**THE PROBLEM:**
Each entry below has to be written out again exactly.

Items from a data source
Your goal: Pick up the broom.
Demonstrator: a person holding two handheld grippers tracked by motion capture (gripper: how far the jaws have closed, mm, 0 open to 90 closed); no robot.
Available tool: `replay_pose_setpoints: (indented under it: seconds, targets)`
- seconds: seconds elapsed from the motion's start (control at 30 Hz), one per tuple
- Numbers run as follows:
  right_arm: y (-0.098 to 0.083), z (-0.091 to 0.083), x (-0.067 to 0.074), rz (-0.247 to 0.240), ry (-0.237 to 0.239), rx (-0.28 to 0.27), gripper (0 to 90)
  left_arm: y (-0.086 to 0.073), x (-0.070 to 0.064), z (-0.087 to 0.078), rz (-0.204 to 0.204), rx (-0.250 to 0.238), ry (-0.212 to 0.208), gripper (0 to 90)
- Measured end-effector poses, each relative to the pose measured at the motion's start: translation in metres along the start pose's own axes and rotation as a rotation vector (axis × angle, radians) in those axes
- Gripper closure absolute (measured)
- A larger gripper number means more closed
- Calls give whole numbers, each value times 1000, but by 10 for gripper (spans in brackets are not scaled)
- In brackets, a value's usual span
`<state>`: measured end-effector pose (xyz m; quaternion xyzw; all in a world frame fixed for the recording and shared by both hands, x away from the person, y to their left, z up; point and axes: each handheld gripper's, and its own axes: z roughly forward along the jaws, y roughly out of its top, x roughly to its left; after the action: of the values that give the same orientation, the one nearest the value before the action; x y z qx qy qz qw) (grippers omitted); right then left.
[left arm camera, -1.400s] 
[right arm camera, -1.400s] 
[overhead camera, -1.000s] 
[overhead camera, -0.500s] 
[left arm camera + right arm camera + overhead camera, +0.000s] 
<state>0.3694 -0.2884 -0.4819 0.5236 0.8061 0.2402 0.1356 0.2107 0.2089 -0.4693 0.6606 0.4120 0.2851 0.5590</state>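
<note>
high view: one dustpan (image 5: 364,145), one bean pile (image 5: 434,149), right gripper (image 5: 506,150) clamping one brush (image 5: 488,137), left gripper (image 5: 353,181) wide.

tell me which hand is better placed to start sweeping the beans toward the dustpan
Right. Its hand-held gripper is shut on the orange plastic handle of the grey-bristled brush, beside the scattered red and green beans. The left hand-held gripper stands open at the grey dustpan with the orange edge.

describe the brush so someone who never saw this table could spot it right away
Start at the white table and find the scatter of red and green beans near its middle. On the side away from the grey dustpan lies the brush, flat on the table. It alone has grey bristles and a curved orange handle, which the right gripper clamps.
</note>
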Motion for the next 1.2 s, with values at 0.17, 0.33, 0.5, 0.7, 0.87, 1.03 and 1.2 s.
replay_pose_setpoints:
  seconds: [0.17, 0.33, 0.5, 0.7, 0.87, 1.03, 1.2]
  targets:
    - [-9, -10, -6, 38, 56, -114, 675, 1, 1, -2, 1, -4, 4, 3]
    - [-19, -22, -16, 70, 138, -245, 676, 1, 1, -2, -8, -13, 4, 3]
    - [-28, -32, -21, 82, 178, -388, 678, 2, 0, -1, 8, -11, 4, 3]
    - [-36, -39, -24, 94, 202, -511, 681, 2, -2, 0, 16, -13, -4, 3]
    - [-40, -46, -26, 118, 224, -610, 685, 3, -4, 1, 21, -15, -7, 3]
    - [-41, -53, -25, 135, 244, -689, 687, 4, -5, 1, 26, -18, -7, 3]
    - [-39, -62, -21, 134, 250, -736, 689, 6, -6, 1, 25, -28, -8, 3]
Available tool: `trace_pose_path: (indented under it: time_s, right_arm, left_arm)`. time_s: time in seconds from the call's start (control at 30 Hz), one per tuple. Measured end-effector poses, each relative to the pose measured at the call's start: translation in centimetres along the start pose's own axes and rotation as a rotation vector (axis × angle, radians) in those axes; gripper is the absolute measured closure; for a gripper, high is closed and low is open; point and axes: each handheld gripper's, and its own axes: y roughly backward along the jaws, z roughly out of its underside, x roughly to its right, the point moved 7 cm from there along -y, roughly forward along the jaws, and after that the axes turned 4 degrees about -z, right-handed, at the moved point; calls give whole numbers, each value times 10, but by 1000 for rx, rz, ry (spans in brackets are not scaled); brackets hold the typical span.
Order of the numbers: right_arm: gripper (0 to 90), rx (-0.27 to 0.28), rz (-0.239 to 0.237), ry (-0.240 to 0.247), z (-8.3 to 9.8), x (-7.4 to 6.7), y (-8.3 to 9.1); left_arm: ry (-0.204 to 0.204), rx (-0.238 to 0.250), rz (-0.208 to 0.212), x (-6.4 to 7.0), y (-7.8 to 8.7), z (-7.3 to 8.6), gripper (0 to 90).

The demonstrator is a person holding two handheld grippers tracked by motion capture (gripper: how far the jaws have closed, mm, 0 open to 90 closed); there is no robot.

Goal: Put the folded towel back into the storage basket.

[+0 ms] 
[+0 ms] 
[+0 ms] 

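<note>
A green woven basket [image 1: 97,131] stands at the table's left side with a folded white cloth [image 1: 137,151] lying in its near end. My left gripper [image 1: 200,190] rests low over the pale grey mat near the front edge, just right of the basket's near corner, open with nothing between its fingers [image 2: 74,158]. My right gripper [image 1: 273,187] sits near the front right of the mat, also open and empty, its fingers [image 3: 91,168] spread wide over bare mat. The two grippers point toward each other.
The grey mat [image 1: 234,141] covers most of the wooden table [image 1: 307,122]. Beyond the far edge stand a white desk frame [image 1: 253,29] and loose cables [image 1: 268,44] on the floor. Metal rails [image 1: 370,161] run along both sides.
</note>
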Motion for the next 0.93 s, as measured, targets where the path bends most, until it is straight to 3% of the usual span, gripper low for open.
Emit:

**SOLUTION:**
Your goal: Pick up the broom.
Demonstrator: a person holding two handheld grippers tracked by motion capture (gripper: how far the jaws have closed, mm, 0 open to 90 closed); no robot.
Available tool: `replay_pose_setpoints: (indented under it: seconds, targets)`
- seconds: seconds elapsed from the motion's start (control at 30 Hz), one per tuple
- Numbers run as follows:
  right_arm: y (-0.098 to 0.083), z (-0.091 to 0.083), x (-0.067 to 0.074), rz (-0.247 to 0.240), ry (-0.237 to 0.239), rx (-0.28 to 0.27), gripper (0 to 90)
  left_arm: y (-0.086 to 0.073), x (-0.070 to 0.064), z (-0.087 to 0.078), rz (-0.204 to 0.204), rx (-0.250 to 0.238), ry (-0.212 to 0.208), gripper (0 to 90)
- Measured end-effector poses, each relative to the pose measured at the motion's start: translation in metres along the start pose's own axes and rotation as a rotation vector (axis × angle, radians) in those axes
- Gripper closure absolute (measured)
- A larger gripper number means more closed
- Calls give whole numbers, each value times 1000, but by 10 for gripper (spans in brackets are not scaled)
- In brackets, a value's usual span
`<state>`: measured end-effector pose (xyz m; quaternion xyzw; all in a world frame fixed for the recording and shared by both hands, x away from the person, y to their left, z up; point and axes: each handheld gripper's, and its own axes: z roughly forward along the jaws, y roughly out of its top, x roughly to its left; after the action: of the values that give the same orientation, the one nearest the value before the action; x y z qx qy qz qw) (grippers omitted); right then left.
[left arm camera, -1.400s] 
[right arm camera, -1.400s] 
[overhead camera, -1.000s] 
[overhead camera, -0.500s] 
[left arm camera + right arm camera + overhead camera, +0.000s] 
<state>0.3694 -0.2884 -0.4819 0.5236 0.8061 0.2402 0.1356 0.2107 0.2089 -0.4693 0.6606 0.4120 0.2851 0.5590</state>
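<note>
high view: one dustpan (image 5: 364,145), one bean pile (image 5: 434,149), right gripper (image 5: 506,150) clamping one brush (image 5: 488,137), left gripper (image 5: 353,181) wide.

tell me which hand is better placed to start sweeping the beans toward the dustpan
Right. Its hand-held gripper is shut on the orange plastic handle of the grey-bristled brush, beside the scattered red and green beans. The left hand-held gripper stands open at the grey dustpan with the orange edge.

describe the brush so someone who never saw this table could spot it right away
Start at the white table and find the scatter of red and green beans near its middle. On the side away from the grey dustpan lies the brush, flat on the table. It alone has grey bristles and a curved orange handle, which the right gripper clamps.
</note>
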Motion for the next 1.2 s, with values at 0.17, 0.33, 0.5, 0.7, 0.87, 1.03 and 1.2 s.
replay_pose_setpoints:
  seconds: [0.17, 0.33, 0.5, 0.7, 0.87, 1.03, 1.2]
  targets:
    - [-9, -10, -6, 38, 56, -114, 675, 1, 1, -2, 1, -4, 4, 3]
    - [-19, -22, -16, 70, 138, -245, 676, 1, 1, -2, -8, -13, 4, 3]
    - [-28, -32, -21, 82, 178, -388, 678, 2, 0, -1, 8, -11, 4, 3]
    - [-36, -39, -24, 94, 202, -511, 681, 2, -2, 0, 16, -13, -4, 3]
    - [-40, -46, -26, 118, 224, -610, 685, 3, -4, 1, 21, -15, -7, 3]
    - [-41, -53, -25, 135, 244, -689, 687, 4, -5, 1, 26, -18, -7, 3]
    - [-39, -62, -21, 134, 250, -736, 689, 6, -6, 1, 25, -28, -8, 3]
Available tool: `trace_pose_path: (indented under it: time_s, right_arm, left_arm)`. time_s: time in seconds from the call's start (control at 30 Hz), one per tuple. Measured end-effector poses, each relative to the pose measured at the call's start: translation in centimetres along the start pose's own axes and rotation as a rotation vector (axis × angle, radians) in those axes; gripper is the absolute measured closure; for a gripper, high is closed and low is open; point and axes: each handheld gripper's, and its own axes: y roughly backward along the jaws, z roughly out of its underside, x roughly to its right, the point moved 7 cm from there along -y, roughly forward along the jaws, and after that the axes turned 4 degrees about -z, right-handed, at the moved point; calls give whole numbers, each value times 10, but by 1000 for rx, rz, ry (spans in brackets are not scaled); brackets hold the typical span.
Order of the numbers: right_arm: gripper (0 to 90), rx (-0.27 to 0.28), rz (-0.239 to 0.237), ry (-0.240 to 0.247), z (-8.3 to 9.8), x (-7.4 to 6.7), y (-8.3 to 9.1); left_arm: ry (-0.204 to 0.204), rx (-0.238 to 0.250), rz (-0.208 to 0.212), x (-6.4 to 7.0), y (-7.8 to 8.7), z (-7.3 to 8.6), gripper (0 to 90).

The demonstrator is a person holding two handheld grippers tracked by motion capture (gripper: how far the jaws have closed, mm, 0 open to 90 closed); there is no robot.

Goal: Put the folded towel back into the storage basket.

[+0 ms] 
[+0 ms] 
[+0 ms] 

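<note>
A green woven basket [image 1: 97,131] stands at the table's left side with a folded white cloth [image 1: 137,151] lying in its near end. My left gripper [image 1: 200,190] rests low over the pale grey mat near the front edge, just right of the basket's near corner, open with nothing between its fingers [image 2: 74,158]. My right gripper [image 1: 273,187] sits near the front right of the mat, also open and empty, its fingers [image 3: 91,168] spread wide over bare mat. The two grippers point toward each other.
The grey mat [image 1: 234,141] covers most of the wooden table [image 1: 307,122]. Beyond the far edge stand a white desk frame [image 1: 253,29] and loose cables [image 1: 268,44] on the floor. Metal rails [image 1: 370,161] run along both sides.
</note>
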Motion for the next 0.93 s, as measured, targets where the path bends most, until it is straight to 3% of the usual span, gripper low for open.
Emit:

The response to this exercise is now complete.